Pronunciations
- Pinyin:: xuán
- Bopomofo:: ㄒㄩㄢˊ
- Wade–Giles:: hsüan2
- Cantonese Yale:: yùhn
- Jyutping:: jyun4
- Japanese Kana:: ケン ken / ゲン gen (on'yomi) くろい kuroi (kun'yomi)
- Sino-Korean:: 현 hyeon

Names
- Japanese name(s):: 玄/げん gen
- Hangul:: 검을 geomeul

Stroke order animation

= Radical 95 =

Chinese character radical

Radical 95 or radical profound (玄部) meaning "dark" or "profound" is one of the 23 Kangxi radicals (214 radicals in total) composed of 5 strokes.

In the Kangxi Dictionary, there are only six characters (out of 49,030) to be found under this radical. In addition, the final dot stroke of the character in the Kangxi Dictionary was omitted (𤣥) to avoid using the same character in Kangxi Emperor's name 玄燁 (see naming taboo).

This radical is not used in Simplified Chinese dictionaries.

==Evolution==
Compound of 幺 ("thread") + 亠.

Bronze script character
Large seal script character
Small seal script character

==Derived characters==

| Strokes | Characters |
|---|---|
| +0 | 玄 ("dark, deep, profound, abstruse") |
| +4 | 玅 (=妙 -> 女, "mysterious, subtle, exquisite") |
| +5 | 玆 ("now, here; this; time, year") |
| +6 | 率 ("to lead; ratio; rate, frequency; limit") 玈 ("black") |

==Variant forms==
There is a design nuance in different printing typefaces for this radical character, akin to the differences found in radical 亠 and 幺. Traditionally, the first stroke is a vertical dot in printing typefaces, and the two turning strokes are broken into two respectively to adapt to the carving of movable type systems, and usually there is a gap between the third and the fourth strokes.
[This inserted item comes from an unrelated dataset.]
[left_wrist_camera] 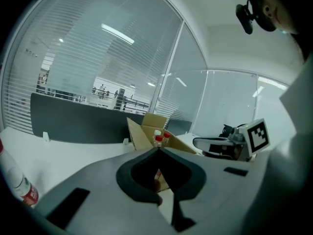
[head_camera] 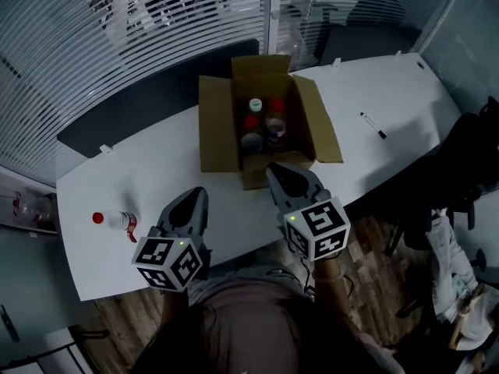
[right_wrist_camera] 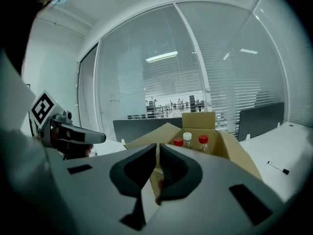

Currently, in both Simplified Chinese and Traditional Chinese, the first stroke becomes a slant dot, and the discontinuous turning strokes are merged into one to imitate its handwriting form, though the traditional printing form is still widely used in Traditional Chinese publication. The traditional form remains standard in modern Japanese and Korean printing typefaces.

The difference of the upper part 亠 applies to both printing typefaces and handwriting forms; The difference of the lower part 幺 exists only in printing typefaces, not in any handwriting form.

| Traditional Typefaces | Handwriting form Modern Chinese |
|---|---|
| 玄 | 玄 |

== Sinogram ==
As an independent sinogram it is a Jōyō kanji, or a kanji used in writing the Japanese language. It is a secondary school kanji. It refers to the color of the night sky.